En route to his destination-barren planet in a starcluster on the opposite side of the
galaxy from the Skylark of Valeron-DuQuesne again went into a huddle with Sleemet.
“So far, you’ve done a job,” he began. “What I told you to do-what I knew how to do-and
done it well. But nothing else. Now I want something more than that. Something you
can do, if you will, that I can’t. As you know, I’ve made arrangements so that in case of
my death this whole planetoid goes up in an atomic blast. That was to keep you from
killing me and making off with it. The same thing will happen, though, if those Chlorans
kill me in the fracas that’s coming. It would seem as though that fact would be enough
to make you make an honest-to-God Effort to be sure that they don’t kill me by doing
your damnedest to help me kill them. Mentally. Both you and the Chlorans know more
about one phase of that than I do-as yet. So, as added inducement to really top effort, if
you’ll really tear into it on this Project Rho I’ll teach you everything I know that you can
take. And I’ll help you build any kind of spacecraft you want before you leave; one even
as big as this one. What do you say?”
Sleemet’s strange eyes glowed. “If you will go mind to mind with me on that I can now
assure you of such cooperation as no member of my race has ever given to any
non-Fenachrone form of life,” he declared; and DuQuesne handed him a headset.
It wasn’t easy, not even for such an accomplished liar as Marc C. DuQuesne was, to
make the four-dim gizmo very much more incomprehensible than it actually was; but
he accomplished the feat-and he actually did give Sleemet practically everything else.
The DQ went into a one-day orbit above one point of an immense plain of the barren
planet that was its goal. A plain some ten thousand square miles of which became
forthwith an Area of Work. Enormous mechanisms sprang into being, by means of
which DuQuesne and several hundred top-bracket Fenachrone engineers sent.
gigantic beams of force hurtling across the galaxy to the Skylark of Valeron and to
hundreds of thousands of other micrometrically determined points. .
But not Sleemet. That wight, knowing now almost everything that DuQuesne knew, was
working in his own private laboratory-working with all the power of his tremendous mind
on the various mental aspects of the battle of giants to come.

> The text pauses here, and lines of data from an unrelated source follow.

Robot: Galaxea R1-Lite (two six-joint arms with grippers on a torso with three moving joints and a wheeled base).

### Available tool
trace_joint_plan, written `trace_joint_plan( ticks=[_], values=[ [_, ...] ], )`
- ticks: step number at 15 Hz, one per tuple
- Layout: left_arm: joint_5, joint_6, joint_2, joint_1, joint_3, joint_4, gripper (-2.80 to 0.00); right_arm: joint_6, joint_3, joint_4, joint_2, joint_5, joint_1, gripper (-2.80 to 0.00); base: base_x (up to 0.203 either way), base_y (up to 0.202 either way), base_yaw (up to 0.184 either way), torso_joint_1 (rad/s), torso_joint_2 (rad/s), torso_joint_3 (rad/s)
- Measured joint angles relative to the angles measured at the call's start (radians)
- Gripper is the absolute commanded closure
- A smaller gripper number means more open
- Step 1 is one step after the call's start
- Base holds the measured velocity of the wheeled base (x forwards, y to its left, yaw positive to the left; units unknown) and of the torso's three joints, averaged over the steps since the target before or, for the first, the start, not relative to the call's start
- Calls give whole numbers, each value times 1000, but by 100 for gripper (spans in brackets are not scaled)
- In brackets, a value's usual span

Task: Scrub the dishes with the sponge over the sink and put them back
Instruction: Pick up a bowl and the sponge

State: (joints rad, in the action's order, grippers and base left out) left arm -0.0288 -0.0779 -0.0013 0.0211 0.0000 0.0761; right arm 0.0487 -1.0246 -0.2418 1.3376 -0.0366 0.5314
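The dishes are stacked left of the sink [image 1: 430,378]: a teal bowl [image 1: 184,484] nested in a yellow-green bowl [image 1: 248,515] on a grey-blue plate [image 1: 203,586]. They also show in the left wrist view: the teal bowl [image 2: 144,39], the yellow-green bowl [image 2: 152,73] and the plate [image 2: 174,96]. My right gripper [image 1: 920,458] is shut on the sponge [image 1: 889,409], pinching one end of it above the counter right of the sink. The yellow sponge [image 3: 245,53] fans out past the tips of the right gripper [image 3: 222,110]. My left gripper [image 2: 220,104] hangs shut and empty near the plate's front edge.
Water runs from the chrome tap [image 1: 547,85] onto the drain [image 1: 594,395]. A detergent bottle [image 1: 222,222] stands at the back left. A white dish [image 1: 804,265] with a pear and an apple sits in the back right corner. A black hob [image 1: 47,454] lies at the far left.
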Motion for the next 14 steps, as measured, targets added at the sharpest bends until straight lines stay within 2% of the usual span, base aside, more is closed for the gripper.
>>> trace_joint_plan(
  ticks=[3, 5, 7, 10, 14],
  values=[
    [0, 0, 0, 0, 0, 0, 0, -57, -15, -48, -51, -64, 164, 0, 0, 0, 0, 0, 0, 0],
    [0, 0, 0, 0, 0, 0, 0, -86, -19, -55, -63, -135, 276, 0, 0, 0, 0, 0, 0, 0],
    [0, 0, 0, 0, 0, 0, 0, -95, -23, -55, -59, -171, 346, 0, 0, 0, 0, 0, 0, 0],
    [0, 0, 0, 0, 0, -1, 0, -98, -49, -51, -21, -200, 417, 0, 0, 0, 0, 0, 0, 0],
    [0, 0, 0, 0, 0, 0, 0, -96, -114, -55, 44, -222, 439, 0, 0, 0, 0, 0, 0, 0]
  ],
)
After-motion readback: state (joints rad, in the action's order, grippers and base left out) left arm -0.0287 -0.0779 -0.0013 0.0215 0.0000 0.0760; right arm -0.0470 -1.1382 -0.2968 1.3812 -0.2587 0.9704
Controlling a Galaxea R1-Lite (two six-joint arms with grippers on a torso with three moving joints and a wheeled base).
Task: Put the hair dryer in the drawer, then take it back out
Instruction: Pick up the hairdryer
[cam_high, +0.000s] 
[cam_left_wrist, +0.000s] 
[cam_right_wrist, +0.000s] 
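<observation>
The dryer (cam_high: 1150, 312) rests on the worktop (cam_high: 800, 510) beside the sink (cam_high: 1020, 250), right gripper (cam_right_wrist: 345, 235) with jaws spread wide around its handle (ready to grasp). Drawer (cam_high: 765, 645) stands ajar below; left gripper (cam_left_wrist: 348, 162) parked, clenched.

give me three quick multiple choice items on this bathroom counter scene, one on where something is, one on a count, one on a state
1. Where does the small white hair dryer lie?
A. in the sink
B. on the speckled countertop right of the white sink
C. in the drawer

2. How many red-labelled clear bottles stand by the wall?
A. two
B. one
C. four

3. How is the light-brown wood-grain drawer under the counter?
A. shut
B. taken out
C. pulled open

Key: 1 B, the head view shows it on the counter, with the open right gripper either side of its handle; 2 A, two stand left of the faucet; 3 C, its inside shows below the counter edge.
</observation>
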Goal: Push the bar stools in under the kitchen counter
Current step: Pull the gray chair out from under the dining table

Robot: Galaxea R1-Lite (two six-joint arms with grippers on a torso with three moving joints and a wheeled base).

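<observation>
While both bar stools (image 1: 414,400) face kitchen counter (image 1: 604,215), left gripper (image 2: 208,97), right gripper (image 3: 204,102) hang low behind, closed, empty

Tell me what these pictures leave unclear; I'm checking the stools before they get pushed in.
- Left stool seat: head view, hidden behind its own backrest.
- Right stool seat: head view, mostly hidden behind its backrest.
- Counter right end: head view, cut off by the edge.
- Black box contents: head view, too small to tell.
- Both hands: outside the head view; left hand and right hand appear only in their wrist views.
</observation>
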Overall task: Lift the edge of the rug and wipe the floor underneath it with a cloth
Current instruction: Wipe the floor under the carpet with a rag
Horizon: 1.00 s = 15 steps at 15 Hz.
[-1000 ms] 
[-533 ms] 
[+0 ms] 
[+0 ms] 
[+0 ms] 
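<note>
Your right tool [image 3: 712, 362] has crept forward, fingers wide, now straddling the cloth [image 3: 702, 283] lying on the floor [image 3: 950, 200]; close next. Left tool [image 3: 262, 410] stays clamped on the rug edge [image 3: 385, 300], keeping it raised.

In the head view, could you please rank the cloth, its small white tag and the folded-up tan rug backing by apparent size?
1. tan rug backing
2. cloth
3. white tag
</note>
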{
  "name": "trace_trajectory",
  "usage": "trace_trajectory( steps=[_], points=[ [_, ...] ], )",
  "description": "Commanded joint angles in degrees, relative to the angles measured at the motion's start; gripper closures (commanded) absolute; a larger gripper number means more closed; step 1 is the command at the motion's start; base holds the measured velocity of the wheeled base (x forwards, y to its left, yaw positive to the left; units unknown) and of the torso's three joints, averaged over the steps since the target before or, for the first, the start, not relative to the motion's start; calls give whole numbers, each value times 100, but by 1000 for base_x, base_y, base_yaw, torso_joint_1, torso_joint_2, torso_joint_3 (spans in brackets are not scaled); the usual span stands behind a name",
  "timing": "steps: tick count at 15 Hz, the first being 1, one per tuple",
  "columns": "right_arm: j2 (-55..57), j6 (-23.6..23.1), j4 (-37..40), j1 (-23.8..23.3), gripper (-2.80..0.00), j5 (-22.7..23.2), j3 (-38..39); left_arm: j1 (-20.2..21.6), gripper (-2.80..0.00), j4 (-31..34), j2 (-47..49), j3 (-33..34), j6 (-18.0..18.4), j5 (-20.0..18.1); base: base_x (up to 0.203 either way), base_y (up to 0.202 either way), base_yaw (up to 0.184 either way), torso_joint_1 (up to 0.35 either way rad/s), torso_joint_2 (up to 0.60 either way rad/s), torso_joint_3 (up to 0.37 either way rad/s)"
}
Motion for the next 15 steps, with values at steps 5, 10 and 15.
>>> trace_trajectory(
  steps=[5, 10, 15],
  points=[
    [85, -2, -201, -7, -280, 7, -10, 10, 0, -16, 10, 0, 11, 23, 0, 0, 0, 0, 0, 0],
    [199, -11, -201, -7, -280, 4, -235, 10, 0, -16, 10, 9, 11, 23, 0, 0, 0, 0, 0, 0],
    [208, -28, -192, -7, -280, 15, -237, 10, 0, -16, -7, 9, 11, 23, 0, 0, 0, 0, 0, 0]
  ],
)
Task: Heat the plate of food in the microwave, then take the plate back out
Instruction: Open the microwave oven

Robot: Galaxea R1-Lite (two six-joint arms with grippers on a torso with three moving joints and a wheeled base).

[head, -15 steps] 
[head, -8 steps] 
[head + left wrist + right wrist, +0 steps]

Hour after hour, Crane worked in his master control at the base of the Brain, with
Madame Barlo and Drasnik and Margaret, each wearing an extra-complex headset, sit-
ting close to him. They were mapping and modeling three galaxies, on such a large
scale that the vast “tank” of the Skylark of Valeron was millions of times too small. They
were using a discus-shaped volume of open space some ten light-years in diameter
and three light-years thick.
Galaxy DW-427-LU was already meticulously in place; its every celestial body being
represented by a characteristically colored light. “Above” Galaxy DW-427-LU and
“below” it (the terms are used in the explanatory sense only; “on one side of” and “on
the other side of” could be used just as well) as close to it as possible, two other
galaxies were being modeled; each as nearly like DW-427-LU in size and shape as
could be found in that part of the First Universe. They were so close together that in
many places the three models actually interpenetrated.